> THE TASK
Search the listing below for the line containing "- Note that". From there through the line containing "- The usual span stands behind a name", transcribe every line exactly, both ends included.

> DATA EXTRACT
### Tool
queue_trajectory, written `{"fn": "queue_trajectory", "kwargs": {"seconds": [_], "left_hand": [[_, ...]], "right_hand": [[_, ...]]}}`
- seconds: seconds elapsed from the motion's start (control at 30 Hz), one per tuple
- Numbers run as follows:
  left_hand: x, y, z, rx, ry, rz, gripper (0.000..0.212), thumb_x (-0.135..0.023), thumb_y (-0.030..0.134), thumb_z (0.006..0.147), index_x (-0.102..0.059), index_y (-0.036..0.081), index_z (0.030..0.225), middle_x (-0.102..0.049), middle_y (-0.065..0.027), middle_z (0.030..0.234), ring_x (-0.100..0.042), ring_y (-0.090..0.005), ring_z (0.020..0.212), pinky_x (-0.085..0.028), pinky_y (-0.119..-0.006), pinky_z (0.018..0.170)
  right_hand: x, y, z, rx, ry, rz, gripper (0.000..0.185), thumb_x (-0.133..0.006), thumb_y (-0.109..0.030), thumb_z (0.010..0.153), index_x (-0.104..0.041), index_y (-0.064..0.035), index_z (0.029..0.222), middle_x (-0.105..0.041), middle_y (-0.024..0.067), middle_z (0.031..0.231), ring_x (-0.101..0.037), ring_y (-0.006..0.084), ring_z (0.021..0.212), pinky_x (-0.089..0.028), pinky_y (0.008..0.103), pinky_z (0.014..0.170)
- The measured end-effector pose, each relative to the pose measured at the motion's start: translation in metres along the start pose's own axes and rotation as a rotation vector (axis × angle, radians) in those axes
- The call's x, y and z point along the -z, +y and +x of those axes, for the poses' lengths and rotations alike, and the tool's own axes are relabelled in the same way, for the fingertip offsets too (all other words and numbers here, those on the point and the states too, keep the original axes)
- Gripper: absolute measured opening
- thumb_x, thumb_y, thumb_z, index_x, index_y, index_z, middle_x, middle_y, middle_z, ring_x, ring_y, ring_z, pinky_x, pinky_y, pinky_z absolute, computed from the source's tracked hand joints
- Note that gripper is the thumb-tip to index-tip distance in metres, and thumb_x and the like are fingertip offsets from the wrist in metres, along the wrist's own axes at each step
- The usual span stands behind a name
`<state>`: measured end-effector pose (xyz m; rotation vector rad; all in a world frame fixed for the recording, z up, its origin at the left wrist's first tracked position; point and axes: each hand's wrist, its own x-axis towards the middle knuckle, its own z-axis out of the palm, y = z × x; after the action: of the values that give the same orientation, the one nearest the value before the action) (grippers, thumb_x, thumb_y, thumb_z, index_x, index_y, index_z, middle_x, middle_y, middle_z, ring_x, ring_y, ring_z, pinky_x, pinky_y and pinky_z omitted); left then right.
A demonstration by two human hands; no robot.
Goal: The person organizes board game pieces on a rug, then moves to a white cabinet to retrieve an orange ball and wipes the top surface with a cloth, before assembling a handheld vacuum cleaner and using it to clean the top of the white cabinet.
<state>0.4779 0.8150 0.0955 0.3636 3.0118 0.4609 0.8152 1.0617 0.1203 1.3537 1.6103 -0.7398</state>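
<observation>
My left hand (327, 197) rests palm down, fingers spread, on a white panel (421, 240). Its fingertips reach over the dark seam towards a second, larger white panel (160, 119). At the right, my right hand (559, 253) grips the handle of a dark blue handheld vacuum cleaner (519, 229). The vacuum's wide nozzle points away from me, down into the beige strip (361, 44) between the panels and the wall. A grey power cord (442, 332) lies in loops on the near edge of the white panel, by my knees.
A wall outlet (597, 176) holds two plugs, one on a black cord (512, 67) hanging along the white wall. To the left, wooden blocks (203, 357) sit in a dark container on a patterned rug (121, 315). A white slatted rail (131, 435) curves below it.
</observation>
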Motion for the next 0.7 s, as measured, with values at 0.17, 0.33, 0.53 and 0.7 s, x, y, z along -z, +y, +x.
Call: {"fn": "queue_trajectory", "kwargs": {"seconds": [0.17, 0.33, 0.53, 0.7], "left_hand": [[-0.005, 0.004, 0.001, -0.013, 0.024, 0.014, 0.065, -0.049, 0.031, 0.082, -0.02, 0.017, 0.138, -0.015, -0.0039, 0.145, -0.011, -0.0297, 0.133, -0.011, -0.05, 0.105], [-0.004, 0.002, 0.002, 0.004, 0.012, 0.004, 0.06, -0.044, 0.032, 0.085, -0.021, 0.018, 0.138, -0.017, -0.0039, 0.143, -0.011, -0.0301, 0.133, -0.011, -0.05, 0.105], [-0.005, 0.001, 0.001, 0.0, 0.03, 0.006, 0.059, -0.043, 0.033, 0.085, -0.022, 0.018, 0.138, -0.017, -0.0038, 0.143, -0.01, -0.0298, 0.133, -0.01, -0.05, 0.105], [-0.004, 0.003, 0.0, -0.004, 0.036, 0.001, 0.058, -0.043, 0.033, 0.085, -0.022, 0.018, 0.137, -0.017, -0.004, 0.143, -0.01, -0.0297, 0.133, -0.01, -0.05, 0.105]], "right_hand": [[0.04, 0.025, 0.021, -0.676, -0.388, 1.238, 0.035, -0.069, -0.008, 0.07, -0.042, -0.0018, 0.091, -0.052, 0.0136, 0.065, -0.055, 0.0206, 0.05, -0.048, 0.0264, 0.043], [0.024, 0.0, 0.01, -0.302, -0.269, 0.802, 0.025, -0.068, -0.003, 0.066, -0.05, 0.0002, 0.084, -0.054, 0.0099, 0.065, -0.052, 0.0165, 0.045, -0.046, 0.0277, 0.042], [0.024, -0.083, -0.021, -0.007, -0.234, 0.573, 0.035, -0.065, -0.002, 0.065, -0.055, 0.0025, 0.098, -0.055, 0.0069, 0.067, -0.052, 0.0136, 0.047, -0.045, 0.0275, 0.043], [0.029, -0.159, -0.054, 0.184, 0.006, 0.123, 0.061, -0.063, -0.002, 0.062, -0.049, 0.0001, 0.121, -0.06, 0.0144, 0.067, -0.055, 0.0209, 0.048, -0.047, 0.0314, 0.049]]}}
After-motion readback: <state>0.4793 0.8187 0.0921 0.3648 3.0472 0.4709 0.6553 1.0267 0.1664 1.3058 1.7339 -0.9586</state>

> REPLY
- Note that gripper is the thumb-tip to index-tip distance in metres, and thumb_x and the like are fingertip offsets from the wrist in metres, along the wrist's own axes at each step
- The usual span stands behind a name

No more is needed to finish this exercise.